United States v. Hambelton

154 F. App'x 77
CourtCourt of Appeals for the Tenth Circuit
DecidedNovember 14, 2005
Docket04-4121
StatusUnpublished

This text of 154 F. App'x 77 (United States v. Hambelton) is published on Counsel Stack Legal Research, covering Court of Appeals for the Tenth Circuit primary law. Counsel Stack provides free access to over 12 million legal documents including statutes, case law, regulations, and constitutions.

Bluebook
United States v. Hambelton, 154 F. App'x 77 (10th Cir. 2005).

Opinion

ORDER AND JUDGMENT *

HARRIS L. HARTZ, Circuit Judge.

Michael Anthony Hambelton pleaded guilty to being a felon in possession of a firearm, in violation of 18 U.S.C. § 922(g)(1). On appeal he challenges his sentence. He alleges that the district court erred in applying a four-level enhancement after finding that the crime of conviction was committed in connection with another felony, and in denying credit for acceptance of responsibility. He also alleges a Sixth Amendment violation because his sentence was enhanced based on facts found by the district court. We affirm.

Background

On July 19, 2003, a shooting occurred at a party in Sandy, Utah. Information obtained by the police, including an eyewitness identification, led them to suspect that Mr. Hambelton, a convicted felon out on parole, was the shooter. On July 29, 2003, police and probation officers conducted a search of Mr. Hambelton’s home. A backpack containing three firearms was found next to his bed. Ballistics tests showed that one of the guns had been used in the shooting.

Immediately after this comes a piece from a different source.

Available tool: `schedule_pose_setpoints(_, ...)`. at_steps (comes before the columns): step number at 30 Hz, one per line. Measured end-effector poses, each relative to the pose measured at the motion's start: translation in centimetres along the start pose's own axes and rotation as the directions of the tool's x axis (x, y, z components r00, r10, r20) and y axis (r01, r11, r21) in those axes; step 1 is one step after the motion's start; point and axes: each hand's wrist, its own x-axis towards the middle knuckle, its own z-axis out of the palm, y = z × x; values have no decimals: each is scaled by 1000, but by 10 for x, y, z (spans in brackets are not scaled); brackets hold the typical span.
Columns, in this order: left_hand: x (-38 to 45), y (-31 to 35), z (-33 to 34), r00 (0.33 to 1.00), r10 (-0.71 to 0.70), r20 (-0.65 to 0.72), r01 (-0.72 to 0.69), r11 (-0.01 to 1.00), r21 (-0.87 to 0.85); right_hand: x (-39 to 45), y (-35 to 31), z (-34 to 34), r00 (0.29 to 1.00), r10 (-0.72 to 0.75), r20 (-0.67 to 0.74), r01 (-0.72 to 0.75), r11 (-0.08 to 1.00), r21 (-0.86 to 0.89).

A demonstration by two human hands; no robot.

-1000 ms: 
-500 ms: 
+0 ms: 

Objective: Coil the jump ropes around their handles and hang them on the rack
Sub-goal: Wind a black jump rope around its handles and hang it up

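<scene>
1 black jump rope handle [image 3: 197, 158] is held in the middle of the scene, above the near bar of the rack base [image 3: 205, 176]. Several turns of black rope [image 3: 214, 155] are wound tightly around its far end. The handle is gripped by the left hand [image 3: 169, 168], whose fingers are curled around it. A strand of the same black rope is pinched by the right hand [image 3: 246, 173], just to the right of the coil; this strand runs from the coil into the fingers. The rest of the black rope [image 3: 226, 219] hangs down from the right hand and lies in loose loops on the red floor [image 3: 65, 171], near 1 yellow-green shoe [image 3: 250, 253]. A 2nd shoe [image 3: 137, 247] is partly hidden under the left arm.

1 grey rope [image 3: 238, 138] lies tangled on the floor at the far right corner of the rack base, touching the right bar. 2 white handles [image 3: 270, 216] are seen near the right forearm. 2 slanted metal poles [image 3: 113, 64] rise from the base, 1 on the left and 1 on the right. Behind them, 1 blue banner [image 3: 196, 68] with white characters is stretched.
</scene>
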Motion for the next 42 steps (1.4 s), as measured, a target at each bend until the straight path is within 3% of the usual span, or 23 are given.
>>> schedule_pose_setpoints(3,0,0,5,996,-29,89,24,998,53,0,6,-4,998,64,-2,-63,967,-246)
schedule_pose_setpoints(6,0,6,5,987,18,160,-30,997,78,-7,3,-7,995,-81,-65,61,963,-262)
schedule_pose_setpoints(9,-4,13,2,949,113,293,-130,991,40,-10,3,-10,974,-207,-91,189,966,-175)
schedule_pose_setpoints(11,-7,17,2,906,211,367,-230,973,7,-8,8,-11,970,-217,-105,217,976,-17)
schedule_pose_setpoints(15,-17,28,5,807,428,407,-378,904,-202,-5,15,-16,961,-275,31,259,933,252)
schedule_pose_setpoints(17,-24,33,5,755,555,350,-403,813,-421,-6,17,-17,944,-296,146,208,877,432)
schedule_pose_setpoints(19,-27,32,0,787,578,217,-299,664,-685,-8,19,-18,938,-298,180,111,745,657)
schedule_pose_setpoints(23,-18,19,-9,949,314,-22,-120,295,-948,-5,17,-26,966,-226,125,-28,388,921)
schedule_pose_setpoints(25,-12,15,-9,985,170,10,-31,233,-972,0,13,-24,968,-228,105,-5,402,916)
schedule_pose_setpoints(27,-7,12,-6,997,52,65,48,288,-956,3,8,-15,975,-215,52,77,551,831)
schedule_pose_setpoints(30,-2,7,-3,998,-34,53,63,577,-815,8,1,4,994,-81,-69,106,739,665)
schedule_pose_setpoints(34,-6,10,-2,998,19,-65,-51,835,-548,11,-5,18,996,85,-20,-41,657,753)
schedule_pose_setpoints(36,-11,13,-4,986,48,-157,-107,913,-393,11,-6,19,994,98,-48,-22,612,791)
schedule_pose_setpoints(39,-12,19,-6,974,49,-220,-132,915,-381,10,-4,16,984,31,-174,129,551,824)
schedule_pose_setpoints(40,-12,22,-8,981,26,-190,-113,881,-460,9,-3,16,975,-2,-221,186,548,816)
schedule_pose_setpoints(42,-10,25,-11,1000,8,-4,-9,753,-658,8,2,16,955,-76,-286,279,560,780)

Mr. Hambelton was charged and pleaded guilty to a one-count indictment alleging that “[o]n or about July 19, 2003, ... [Mr.] Hambelton, ... having been convicted of a crime punishable by imprisonment for more than one (1) year, did knowingly possess in and affecting interstate commerce, firearms and ammunition, to wit: three Smith & Wesson .45 caliber handguns and 6 rounds of American .45 caliber ammunition; all in violation of 18 U.S.C. § 922(g)(1).” The presentence report (PSR) suggested a base offense level of 20 and a criminal history category of III. It further suggested (1) a two-level increase because the offense involved three or more firearms, (2) a two-level increase because the firearms were stolen, and (3) a four-level increase because the firearms were *79 used in connection with another felony, specifically, the July 19, 2003, shooting incident. The PSR also said that Mr. Hambelton should not be awarded a reduction for acceptance of responsibility because he falsely denied being involved in the shooting.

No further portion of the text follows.